Saturday Night Live has been an institution of late-night weekend watching for more than 40 years, and it seems that each generation of cast members has one or two standouts who make or break their respective seasons. Ever since she joined the cast in 2012, one of those standouts has been the great and inimitable Kate McKinnon. Unlike anyone else on the series, McKinnon has grown and developed her craft and has become the one female comedian everyone tunes in to see. Looking at her career, it's easy to understand why.
McKinnon has made a career of impersonating other celebrities. She does it so well she's become an institution of her own having gone so far as to become Hillary Clinton on stage, which is one of McKinnon's best impressions. With her work on SNL, McKinnon has managed to create a successful voice-acting, feature film-leading, book reading, and everything else in Hollywood career that few current and former cast members could hope to emulate.

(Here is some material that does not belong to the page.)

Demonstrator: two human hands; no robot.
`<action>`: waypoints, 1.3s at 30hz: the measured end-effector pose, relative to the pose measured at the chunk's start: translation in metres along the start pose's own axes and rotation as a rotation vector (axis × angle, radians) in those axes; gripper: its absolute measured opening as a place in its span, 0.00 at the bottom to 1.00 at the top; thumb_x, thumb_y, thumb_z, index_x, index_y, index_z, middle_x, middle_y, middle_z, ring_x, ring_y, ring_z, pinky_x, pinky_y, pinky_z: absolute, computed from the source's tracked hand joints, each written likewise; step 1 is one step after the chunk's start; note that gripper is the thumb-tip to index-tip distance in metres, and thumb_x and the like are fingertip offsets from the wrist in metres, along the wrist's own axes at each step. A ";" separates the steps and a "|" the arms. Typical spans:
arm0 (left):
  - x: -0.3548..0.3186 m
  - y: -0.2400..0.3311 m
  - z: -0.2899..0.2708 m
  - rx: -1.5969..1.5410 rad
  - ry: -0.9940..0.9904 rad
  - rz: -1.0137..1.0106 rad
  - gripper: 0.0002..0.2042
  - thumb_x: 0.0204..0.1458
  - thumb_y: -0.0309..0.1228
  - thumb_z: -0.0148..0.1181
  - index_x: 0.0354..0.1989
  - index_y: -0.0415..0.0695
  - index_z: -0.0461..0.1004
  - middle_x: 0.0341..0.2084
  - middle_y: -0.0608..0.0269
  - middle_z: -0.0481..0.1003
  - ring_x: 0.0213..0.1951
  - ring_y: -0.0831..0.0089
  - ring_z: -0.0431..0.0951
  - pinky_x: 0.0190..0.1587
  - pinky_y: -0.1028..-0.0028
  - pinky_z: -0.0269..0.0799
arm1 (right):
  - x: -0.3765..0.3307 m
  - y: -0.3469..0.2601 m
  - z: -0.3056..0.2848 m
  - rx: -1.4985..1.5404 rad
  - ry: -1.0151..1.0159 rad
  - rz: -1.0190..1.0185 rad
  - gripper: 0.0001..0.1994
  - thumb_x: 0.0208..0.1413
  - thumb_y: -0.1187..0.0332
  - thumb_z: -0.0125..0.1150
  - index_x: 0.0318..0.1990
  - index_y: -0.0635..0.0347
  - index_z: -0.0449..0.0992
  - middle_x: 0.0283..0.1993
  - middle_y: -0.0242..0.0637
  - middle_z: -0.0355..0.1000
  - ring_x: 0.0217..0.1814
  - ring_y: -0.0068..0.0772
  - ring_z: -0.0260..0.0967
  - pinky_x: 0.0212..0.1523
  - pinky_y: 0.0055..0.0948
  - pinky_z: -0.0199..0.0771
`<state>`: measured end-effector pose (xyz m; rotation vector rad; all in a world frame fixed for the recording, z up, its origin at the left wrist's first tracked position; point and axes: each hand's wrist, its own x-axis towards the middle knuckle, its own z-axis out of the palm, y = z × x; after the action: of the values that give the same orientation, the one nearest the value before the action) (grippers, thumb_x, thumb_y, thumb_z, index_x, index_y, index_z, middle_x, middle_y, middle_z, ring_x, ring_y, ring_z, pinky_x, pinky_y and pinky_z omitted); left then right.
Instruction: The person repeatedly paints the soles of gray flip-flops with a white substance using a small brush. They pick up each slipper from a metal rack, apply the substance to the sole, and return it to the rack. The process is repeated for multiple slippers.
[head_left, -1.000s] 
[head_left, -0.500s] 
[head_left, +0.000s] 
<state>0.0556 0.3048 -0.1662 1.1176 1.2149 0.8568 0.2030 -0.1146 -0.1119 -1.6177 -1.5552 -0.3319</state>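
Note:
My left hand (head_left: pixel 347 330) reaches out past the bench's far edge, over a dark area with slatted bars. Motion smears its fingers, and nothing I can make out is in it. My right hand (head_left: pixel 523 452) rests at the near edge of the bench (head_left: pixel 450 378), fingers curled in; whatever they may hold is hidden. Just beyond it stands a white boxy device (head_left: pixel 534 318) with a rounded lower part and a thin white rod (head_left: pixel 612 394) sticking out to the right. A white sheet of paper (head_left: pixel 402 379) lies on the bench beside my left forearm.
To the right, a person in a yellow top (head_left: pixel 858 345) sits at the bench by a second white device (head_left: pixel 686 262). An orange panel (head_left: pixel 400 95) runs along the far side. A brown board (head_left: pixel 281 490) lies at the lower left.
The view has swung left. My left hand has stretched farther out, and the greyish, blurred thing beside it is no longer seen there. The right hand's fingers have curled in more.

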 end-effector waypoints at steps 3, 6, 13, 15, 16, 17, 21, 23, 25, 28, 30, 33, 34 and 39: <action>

What makes this New York native such an amazing entertainer who is easily one of the best SNL cast members ever? Looking back through her time on the show and what led up to it, it's no wonder Kate McKinnon became one of the greatest all-time comedians on Saturday Night Live.
Kate McKinnon is the first openly gay woman to star on SNL, and that title has a lot to do with her youth and television. Around the same time she was introduced to SNL at the age of 12, she watched Gillian Anderson on The X-Files, which gave her a "physiological reaction" helping her understand her sexuality. Years later, she would go on to appear alongside Anderson in the film The Spy Who Shagged Me.
McKinnon has never been shy about her sexuality, and was well-known in the LGBTQ+ community long before making her way to SNL. She appeared in 23 episodes of The Big Gay Sketch Show between 2007 and 2010 before achieving her dream and becoming a cast member on SNL. While she is the first openly gay female cast member, she isn't the first to star on the series. Though they weren't as open as McKinnon, both Terry Sweeney and Danitra Vance predated McKinnon in that capacity on SNL.
Bill Hader has been one of SNL's primary players for years, which made him one of the people McKinnon had to impress when she auditioned for the show's 38th season. Lorne Michaels has a standing rule that nobody is allowed to laugh during a prospective cast member's audition, but Hader famously broke that rule while McKinnon was performing.
When he was interviewed on The Ellen Show, Hader explained that during McKinnon's audition, "I started laughing so hard they were like, get the hell out of here!" Hader was kicked out of room, which must have been a good sign for up and coming star McKinnon at the time.
Like any talented actor or actress who works hard in the industry, McKinnon has been awarded numerous times for her entertaining portrayals of various people and characters. Throughout her stay on SNL, she has been honored twice with the Emmy Award for Outstanding Supporting Actress in a Comedy Series. While this is an amazing achievement, it didn't come without controversy.
When McKinnon was awarded the Emmy in 2017, her acceptance speech was cut off before she could finished. The orchestra kicked in just as she said, "Being part of this season of Saturday Night Live is the most meaningful thing I will ever do. Congratulations to our incredible cast..."
The break came as she was just about to name Hillary Clinton, the woman who inspired her most famous impersonation. Despite this acceptance speech snag, her win was an incredible achievement and her second Emmy two years in a row.
Despite being the front-runner for most of the 2016 election, Hillary Clinton lost to Donald Trump, and a short time after the election ended, Clinton published a book titled, What Happened?. Just after the election came to an end, SNL did its thing and McKinnon reprised her role as Clinton once more to sing the song "Hallelujah" during the show's election week cold open.
Clinton then commented on that performance in her book writing:
On the Saturday after the election, I turned on Saturday Night Live and watched Kate McKinnon open the show with her impression of me one more time. She sat at a grand piano and played 'Hallelujah,' the hauntingly beautiful song by Leonard Cohen, who had died days before. As she sang, it seemed like she was fighting back tears. Listening, so was I.
McKinnon told Jimmy Fallon that she was listening to Clinton's audiobook and freaked out as she heard herself mentioned.